[DIRECTIONS FOR THIS TASK]:
Repeat verbatim only the lines from the opening of the material below through the one that contains "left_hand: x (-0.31".

### DATASET EXCERPT

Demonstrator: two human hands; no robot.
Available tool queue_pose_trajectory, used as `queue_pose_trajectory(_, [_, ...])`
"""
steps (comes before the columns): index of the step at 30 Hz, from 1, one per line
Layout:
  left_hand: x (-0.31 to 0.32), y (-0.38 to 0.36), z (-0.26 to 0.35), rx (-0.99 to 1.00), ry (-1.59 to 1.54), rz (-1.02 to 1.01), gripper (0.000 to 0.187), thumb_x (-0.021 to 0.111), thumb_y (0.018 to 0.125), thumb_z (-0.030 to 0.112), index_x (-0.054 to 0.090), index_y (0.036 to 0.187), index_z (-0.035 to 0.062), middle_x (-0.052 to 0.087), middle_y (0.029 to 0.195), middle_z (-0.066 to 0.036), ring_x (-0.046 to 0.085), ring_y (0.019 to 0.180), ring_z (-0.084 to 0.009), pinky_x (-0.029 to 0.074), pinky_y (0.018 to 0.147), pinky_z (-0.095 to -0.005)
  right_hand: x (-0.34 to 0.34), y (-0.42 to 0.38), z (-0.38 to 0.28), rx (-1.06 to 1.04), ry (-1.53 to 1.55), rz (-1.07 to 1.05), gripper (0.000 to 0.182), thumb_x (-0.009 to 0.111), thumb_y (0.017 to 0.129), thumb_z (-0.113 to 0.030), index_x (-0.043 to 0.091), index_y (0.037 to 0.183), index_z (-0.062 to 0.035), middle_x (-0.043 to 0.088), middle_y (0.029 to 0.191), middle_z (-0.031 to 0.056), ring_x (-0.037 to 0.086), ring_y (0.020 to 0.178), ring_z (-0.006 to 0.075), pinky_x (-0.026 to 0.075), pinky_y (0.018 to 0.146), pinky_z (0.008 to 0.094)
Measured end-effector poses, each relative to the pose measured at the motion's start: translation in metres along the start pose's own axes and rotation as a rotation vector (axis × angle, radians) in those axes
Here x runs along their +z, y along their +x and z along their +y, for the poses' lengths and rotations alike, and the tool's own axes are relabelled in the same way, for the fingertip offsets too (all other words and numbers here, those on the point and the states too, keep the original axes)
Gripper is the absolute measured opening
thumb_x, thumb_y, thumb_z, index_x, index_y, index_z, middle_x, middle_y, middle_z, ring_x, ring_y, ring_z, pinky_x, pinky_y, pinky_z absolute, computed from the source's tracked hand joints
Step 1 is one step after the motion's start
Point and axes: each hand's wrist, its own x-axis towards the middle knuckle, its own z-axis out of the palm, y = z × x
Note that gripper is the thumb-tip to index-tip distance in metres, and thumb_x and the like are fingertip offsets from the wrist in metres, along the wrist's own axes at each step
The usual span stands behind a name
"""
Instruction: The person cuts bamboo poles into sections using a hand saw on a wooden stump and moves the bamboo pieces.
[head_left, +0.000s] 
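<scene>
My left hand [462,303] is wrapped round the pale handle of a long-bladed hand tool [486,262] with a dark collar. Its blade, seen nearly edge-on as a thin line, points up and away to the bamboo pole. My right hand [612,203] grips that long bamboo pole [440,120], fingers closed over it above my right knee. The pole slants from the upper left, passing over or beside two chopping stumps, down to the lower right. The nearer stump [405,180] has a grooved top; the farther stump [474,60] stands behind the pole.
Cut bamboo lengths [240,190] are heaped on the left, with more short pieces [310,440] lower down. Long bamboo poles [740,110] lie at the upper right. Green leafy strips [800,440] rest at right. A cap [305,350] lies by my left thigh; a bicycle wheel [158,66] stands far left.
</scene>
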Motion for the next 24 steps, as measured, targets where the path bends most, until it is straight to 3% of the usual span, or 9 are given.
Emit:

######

[WRITTEN SOLUTION]:
Demonstrator: two human hands; no robot.
Available tool queue_pose_trajectory, used as `queue_pose_trajectory(_, [_, ...])`
"""
steps (comes before the columns): index of the step at 30 Hz, from 1, one per line
Layout:
  left_hand: x (-0.31 to 0.32), y (-0.38 to 0.36), z (-0.26 to 0.35), rx (-0.99 to 1.00), ry (-1.59 to 1.54), rz (-1.02 to 1.01), gripper (0.000 to 0.187), thumb_x (-0.021 to 0.111), thumb_y (0.018 to 0.125), thumb_z (-0.030 to 0.112), index_x (-0.054 to 0.090), index_y (0.036 to 0.187), index_z (-0.035 to 0.062), middle_x (-0.052 to 0.087), middle_y (0.029 to 0.195), middle_z (-0.066 to 0.036), ring_x (-0.046 to 0.085), ring_y (0.019 to 0.180), ring_z (-0.084 to 0.009), pinky_x (-0.029 to 0.074), pinky_y (0.018 to 0.147), pinky_z (-0.095 to -0.005)

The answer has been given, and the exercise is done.